== EXERCISE ==
Hunt through the lines below for the string "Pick" and copy each one that has it.

== SOURCE INFORMATION ==
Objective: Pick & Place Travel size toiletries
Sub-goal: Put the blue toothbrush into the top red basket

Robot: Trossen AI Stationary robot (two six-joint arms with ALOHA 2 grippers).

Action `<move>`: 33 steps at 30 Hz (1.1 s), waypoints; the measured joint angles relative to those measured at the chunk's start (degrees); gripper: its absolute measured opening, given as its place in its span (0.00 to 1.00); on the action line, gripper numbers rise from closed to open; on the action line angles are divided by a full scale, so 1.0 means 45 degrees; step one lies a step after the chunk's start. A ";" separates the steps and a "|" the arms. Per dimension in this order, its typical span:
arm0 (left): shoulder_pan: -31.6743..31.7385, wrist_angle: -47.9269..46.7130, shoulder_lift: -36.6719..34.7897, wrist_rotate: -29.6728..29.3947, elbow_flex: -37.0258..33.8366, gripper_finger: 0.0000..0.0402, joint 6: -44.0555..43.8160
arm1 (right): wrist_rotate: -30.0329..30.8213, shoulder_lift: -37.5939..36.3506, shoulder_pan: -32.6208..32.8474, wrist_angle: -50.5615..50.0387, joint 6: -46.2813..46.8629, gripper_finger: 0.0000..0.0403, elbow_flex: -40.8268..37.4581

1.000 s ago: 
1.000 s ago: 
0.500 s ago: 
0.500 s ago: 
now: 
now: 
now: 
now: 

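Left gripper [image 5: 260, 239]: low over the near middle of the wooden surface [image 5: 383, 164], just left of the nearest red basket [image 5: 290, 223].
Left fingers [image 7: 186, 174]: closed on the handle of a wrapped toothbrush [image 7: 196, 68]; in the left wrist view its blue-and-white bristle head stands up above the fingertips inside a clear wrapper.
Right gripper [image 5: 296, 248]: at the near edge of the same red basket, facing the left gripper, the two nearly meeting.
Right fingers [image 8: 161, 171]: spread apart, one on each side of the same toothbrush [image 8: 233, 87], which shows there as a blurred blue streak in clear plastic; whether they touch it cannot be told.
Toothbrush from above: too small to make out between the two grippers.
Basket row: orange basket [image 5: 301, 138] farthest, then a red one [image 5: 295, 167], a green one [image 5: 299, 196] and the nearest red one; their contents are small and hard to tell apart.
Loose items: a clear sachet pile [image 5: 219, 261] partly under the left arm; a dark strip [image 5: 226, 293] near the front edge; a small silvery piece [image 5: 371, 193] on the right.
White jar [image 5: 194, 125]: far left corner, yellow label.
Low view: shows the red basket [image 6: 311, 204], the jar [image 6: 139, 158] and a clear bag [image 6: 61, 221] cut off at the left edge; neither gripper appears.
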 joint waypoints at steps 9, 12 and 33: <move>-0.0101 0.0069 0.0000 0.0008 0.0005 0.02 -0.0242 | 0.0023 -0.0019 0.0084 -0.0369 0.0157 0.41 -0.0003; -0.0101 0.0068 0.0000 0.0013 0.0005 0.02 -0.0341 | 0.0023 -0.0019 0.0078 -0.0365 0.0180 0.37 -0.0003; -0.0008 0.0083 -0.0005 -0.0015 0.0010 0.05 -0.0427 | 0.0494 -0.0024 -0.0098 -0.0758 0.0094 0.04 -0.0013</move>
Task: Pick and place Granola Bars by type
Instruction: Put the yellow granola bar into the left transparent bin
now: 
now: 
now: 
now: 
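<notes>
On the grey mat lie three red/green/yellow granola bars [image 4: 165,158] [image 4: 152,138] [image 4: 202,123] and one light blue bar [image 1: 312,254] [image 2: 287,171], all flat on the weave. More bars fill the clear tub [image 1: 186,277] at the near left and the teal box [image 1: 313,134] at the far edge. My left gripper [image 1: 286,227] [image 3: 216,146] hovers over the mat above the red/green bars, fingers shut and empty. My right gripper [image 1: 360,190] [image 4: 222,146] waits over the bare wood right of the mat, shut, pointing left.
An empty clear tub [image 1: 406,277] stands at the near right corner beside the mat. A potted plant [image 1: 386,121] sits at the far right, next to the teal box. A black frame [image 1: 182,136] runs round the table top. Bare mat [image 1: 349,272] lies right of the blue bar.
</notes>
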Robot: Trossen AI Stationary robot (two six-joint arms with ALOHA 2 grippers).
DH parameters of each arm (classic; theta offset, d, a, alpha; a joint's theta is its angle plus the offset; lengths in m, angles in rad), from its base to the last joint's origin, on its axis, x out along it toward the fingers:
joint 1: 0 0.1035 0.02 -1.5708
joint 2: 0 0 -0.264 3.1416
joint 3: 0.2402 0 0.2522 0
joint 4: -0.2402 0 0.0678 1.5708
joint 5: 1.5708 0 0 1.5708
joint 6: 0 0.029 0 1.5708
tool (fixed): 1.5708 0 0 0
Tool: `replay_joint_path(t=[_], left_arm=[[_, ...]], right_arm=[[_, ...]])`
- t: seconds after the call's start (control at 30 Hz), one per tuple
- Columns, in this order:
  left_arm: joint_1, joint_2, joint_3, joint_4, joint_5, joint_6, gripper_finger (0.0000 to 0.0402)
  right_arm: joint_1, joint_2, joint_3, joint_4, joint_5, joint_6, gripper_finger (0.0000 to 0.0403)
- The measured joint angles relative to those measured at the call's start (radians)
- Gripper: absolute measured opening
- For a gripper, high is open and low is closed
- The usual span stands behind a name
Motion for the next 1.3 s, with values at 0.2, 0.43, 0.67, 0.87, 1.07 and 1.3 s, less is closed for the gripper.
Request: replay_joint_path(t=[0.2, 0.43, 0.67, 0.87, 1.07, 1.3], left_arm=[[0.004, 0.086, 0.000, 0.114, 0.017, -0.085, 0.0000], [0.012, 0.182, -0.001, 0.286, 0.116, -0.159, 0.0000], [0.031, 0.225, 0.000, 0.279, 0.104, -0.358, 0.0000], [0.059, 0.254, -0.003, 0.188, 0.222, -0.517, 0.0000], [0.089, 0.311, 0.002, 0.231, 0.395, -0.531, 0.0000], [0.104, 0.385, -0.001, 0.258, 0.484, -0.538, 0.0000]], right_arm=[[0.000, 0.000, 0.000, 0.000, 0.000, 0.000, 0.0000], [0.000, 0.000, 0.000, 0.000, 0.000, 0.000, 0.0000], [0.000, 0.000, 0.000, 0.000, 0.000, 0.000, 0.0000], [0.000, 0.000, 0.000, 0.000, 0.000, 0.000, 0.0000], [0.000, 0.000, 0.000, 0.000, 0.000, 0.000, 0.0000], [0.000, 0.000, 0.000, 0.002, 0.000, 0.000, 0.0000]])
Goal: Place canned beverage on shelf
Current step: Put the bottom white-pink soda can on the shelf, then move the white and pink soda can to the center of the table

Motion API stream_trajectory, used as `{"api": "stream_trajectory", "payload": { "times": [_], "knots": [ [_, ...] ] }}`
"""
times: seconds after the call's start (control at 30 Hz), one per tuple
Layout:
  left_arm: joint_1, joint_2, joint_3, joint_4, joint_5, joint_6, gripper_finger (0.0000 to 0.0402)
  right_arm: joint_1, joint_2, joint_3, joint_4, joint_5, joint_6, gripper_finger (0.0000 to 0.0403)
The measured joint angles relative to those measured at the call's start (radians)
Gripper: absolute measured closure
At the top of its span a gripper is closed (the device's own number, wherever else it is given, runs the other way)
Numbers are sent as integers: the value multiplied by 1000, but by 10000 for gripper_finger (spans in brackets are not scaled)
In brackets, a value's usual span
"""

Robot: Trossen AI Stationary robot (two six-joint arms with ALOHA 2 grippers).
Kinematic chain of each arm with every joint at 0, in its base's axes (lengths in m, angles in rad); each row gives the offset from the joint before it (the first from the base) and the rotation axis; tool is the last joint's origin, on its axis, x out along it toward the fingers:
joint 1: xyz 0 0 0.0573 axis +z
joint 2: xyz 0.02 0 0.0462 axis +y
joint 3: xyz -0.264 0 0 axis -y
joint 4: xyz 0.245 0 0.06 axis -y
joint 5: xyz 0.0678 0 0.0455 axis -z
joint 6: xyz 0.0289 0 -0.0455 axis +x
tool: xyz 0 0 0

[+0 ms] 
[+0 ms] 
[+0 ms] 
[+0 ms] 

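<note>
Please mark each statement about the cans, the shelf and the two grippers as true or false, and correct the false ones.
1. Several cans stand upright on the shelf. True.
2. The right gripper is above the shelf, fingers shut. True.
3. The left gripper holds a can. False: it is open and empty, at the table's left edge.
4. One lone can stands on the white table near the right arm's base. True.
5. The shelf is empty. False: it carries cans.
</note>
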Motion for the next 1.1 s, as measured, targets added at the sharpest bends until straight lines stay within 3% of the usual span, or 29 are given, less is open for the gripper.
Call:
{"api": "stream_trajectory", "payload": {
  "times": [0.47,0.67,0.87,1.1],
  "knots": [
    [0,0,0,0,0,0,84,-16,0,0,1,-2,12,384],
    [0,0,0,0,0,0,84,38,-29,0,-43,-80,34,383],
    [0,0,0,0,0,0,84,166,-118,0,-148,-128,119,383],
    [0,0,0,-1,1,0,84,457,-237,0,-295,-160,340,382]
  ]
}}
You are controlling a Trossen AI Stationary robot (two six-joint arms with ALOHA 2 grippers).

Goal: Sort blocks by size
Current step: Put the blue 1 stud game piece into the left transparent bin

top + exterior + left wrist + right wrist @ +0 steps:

== TASK ANSWER ==
Objective: Pick & Place Travel size toiletries
Task: Pick and place Granola Bars by type

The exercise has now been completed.